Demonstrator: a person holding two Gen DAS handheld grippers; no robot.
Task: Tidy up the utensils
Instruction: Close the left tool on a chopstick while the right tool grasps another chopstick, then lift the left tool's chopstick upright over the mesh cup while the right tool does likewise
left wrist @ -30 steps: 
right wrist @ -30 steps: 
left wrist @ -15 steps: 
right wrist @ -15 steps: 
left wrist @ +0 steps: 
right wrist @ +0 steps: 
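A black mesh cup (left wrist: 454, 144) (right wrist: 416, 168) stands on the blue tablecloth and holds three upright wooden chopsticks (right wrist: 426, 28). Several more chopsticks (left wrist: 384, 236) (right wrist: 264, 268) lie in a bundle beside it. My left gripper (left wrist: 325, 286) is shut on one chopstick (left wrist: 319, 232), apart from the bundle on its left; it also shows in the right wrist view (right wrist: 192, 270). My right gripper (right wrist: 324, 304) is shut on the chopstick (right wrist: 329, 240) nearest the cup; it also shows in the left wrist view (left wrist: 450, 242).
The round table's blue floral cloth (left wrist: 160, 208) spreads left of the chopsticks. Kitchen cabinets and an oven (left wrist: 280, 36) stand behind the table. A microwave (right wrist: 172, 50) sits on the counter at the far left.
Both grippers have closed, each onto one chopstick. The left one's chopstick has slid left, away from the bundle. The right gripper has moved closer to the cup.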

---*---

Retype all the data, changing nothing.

Demonstrator: a person holding two Gen DAS handheld grippers; no robot.
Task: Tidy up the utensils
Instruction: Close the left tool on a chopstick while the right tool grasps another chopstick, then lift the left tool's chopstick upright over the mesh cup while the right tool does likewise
left wrist @ -30 steps: 
right wrist @ -30 steps: 
left wrist @ -15 steps: 
right wrist @ -15 steps: 
left wrist @ +0 steps: 
right wrist @ +0 steps: 
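A black mesh cup (left wrist: 454, 144) (right wrist: 416, 168) stands on the blue tablecloth and holds three upright wooden chopsticks (right wrist: 426, 28). Several more chopsticks (left wrist: 384, 236) (right wrist: 264, 268) lie in a bundle beside it. My left gripper (left wrist: 325, 286) is shut on one chopstick (left wrist: 319, 232), apart from the bundle on its left; it also shows in the right wrist view (right wrist: 192, 270). My right gripper (right wrist: 324, 304) is shut on the chopstick (right wrist: 329, 240) nearest the cup; it also shows in the left wrist view (left wrist: 450, 242).
The round table's blue floral cloth (left wrist: 160, 208) spreads left of the chopsticks. Kitchen cabinets and an oven (left wrist: 280, 36) stand behind the table. A microwave (right wrist: 172, 50) sits on the counter at the far left.
Both grippers have closed, each onto one chopstick. The left one's chopstick has slid left, away from the bundle. The right gripper has moved closer to the cup.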

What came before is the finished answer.